** The task **
The whole listing is to be transcribed exactly as it stands.

>>

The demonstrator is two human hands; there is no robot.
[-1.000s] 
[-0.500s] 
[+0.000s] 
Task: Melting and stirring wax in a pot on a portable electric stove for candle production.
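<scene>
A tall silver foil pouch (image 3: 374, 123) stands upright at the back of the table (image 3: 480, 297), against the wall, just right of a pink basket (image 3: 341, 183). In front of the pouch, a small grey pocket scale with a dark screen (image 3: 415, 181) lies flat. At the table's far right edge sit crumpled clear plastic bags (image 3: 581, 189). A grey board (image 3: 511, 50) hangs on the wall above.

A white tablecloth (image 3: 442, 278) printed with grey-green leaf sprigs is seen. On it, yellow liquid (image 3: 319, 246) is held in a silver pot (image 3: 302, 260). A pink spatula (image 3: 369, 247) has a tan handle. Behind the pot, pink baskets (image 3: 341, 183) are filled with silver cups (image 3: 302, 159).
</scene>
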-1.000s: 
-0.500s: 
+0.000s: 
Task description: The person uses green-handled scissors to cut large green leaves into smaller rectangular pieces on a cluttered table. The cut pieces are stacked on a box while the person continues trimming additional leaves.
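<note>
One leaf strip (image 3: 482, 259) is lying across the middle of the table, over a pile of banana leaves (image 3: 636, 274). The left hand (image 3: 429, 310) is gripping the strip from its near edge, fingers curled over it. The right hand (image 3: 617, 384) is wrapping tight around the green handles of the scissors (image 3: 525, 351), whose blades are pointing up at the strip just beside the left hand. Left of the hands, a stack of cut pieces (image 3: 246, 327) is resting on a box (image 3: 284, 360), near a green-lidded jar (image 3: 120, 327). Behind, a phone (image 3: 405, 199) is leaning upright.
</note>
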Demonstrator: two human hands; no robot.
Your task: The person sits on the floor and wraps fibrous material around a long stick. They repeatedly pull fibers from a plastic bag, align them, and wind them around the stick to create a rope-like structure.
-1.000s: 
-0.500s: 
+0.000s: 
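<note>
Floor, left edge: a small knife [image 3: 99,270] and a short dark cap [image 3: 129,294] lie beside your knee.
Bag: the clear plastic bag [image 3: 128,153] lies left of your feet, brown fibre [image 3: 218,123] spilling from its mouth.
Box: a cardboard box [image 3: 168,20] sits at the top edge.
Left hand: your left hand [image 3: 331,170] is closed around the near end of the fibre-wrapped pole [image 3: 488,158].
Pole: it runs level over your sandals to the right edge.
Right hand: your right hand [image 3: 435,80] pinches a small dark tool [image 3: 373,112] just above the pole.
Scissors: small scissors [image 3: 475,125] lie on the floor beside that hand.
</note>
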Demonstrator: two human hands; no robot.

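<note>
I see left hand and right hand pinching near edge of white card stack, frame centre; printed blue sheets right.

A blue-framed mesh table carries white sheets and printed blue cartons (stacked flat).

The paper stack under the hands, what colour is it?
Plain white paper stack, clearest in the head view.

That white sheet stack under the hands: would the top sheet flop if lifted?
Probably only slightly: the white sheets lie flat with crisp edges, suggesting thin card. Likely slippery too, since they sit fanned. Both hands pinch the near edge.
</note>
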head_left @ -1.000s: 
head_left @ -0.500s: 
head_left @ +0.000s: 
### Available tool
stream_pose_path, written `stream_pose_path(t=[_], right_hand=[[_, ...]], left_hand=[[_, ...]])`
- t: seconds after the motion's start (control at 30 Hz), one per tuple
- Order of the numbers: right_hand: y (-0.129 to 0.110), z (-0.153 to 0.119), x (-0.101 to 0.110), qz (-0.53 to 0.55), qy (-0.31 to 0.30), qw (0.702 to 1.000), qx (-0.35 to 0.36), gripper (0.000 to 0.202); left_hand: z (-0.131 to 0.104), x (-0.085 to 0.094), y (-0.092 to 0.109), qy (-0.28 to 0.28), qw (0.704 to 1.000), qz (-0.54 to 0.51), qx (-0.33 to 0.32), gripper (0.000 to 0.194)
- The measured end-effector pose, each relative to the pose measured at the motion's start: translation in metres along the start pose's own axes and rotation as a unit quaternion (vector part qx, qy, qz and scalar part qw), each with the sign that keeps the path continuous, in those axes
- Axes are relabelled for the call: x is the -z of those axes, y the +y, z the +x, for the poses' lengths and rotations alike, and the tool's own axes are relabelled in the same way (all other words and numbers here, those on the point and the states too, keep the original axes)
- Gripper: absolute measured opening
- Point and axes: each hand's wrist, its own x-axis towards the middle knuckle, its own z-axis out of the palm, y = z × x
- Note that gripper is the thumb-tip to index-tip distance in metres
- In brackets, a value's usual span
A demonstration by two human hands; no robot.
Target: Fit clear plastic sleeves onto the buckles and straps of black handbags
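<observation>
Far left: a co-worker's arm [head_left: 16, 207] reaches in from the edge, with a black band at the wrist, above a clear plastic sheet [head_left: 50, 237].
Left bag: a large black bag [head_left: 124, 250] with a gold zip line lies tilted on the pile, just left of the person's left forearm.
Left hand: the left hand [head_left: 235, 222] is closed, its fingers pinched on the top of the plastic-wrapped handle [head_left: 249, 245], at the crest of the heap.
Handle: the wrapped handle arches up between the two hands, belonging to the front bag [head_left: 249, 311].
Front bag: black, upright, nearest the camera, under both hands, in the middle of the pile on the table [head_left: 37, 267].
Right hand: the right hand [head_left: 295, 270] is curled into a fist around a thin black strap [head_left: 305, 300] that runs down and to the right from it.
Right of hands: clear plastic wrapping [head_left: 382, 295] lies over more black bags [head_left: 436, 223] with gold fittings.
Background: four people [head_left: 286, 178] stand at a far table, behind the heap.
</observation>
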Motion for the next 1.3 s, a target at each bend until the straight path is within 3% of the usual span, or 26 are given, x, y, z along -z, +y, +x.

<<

** Written solution **
The demonstrator is two human hands; there is no robot.
[-1.000s] 
[-0.500s] 
[+0.000s] 
Task: Melting and stirring wax in a pot on a portable electric stove for candle production.
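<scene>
A tall silver foil pouch (image 3: 374, 123) stands upright at the back of the table (image 3: 480, 297), against the wall, just right of a pink basket (image 3: 341, 183). In front of the pouch, a small grey pocket scale with a dark screen (image 3: 415, 181) lies flat. At the table's far right edge sit crumpled clear plastic bags (image 3: 581, 189). A grey board (image 3: 511, 50) hangs on the wall above.

A white tablecloth (image 3: 442, 278) printed with grey-green leaf sprigs is seen. On it, yellow liquid (image 3: 319, 246) is held in a silver pot (image 3: 302, 260). A pink spatula (image 3: 369, 247) has a tan handle. Behind the pot, pink baskets (image 3: 341, 183) are filled with silver cups (image 3: 302, 159).
</scene>
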-1.000s: 
-0.500s: 
+0.000s: 
Task description: The person uses green-handled scissors to cut large green leaves into smaller rectangular pieces on a cluttered table. The cut pieces are stacked on a box while the person continues trimming additional leaves.
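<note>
One leaf strip (image 3: 482, 259) is lying across the middle of the table, over a pile of banana leaves (image 3: 636, 274). The left hand (image 3: 429, 310) is gripping the strip from its near edge, fingers curled over it. The right hand (image 3: 617, 384) is wrapping tight around the green handles of the scissors (image 3: 525, 351), whose blades are pointing up at the strip just beside the left hand. Left of the hands, a stack of cut pieces (image 3: 246, 327) is resting on a box (image 3: 284, 360), near a green-lidded jar (image 3: 120, 327). Behind, a phone (image 3: 405, 199) is leaning upright.
</note>
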Demonstrator: two human hands; no robot.
Your task: The person sits on the floor and wraps fibrous material around a long stick. They repeatedly pull fibers from a plastic bag, align them, and wind them around the stick to create a rope-like structure.
-1.000s: 
-0.500s: 
+0.000s: 
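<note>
Floor, left edge: a small knife [image 3: 99,270] and a short dark cap [image 3: 129,294] lie beside your knee.
Bag: the clear plastic bag [image 3: 128,153] lies left of your feet, brown fibre [image 3: 218,123] spilling from its mouth.
Box: a cardboard box [image 3: 168,20] sits at the top edge.
Left hand: your left hand [image 3: 331,170] is closed around the near end of the fibre-wrapped pole [image 3: 488,158].
Pole: it runs level over your sandals to the right edge.
Right hand: your right hand [image 3: 435,80] pinches a small dark tool [image 3: 373,112] just above the pole.
Scissors: small scissors [image 3: 475,125] lie on the floor beside that hand.
</note>
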Demonstrator: two human hands; no robot.

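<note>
I see left hand and right hand pinching near edge of white card stack, frame centre; printed blue sheets right.

A blue-framed mesh table carries white sheets and printed blue cartons (stacked flat).

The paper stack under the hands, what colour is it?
Plain white paper stack, clearest in the head view.

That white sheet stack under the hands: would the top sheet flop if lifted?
Probably only slightly: the white sheets lie flat with crisp edges, suggesting thin card. Likely slippery too, since they sit fanned. Both hands pinch the near edge.
</note>
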head_left @ -1.000s: 
head_left @ -0.500s: 
head_left @ +0.000s: 
### Available tool
stream_pose_path, written `stream_pose_path(t=[_], right_hand=[[_, ...]], left_hand=[[_, ...]])`
- t: seconds after the motion's start (control at 30 Hz), one per tuple
- Order of the numbers: right_hand: y (-0.129 to 0.110), z (-0.153 to 0.119), x (-0.101 to 0.110), qz (-0.53 to 0.55), qy (-0.31 to 0.30), qw (0.702 to 1.000), qx (-0.35 to 0.36), gripper (0.000 to 0.202); left_hand: z (-0.131 to 0.104), x (-0.085 to 0.094), y (-0.092 to 0.109), qy (-0.28 to 0.28), qw (0.704 to 1.000), qz (-0.54 to 0.51), qx (-0.33 to 0.32), gripper (0.000 to 0.194)
- The measured end-effector pose, each relative to the pose measured at the motion's start: translation in metres along the start pose's own axes and rotation as a unit quaternion (vector part qx, qy, qz and scalar part qw), each with the sign that keeps the path continuous, in those axes
- Axes are relabelled for the call: x is the -z of those axes, y the +y, z the +x, for the poses' lengths and rotations alike, and the tool's own axes are relabelled in the same way (all other words and numbers here, those on the point and the states too, keep the original axes)
- Gripper: absolute measured opening
- Point and axes: each hand's wrist, its own x-axis towards the middle knuckle, its own z-axis out of the palm, y = z × x
- Note that gripper is the thumb-tip to index-tip distance in metres
- In brackets, a value's usual span
A demonstration by two human hands; no robot.
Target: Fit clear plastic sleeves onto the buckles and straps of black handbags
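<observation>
Far left: a co-worker's arm [head_left: 16, 207] reaches in from the edge, with a black band at the wrist, above a clear plastic sheet [head_left: 50, 237].
Left bag: a large black bag [head_left: 124, 250] with a gold zip line lies tilted on the pile, just left of the person's left forearm.
Left hand: the left hand [head_left: 235, 222] is closed, its fingers pinched on the top of the plastic-wrapped handle [head_left: 249, 245], at the crest of the heap.
Handle: the wrapped handle arches up between the two hands, belonging to the front bag [head_left: 249, 311].
Front bag: black, upright, nearest the camera, under both hands, in the middle of the pile on the table [head_left: 37, 267].
Right hand: the right hand [head_left: 295, 270] is curled into a fist around a thin black strap [head_left: 305, 300] that runs down and to the right from it.
Right of hands: clear plastic wrapping [head_left: 382, 295] lies over more black bags [head_left: 436, 223] with gold fittings.
Background: four people [head_left: 286, 178] stand at a far table, behind the heap.
</observation>
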Motion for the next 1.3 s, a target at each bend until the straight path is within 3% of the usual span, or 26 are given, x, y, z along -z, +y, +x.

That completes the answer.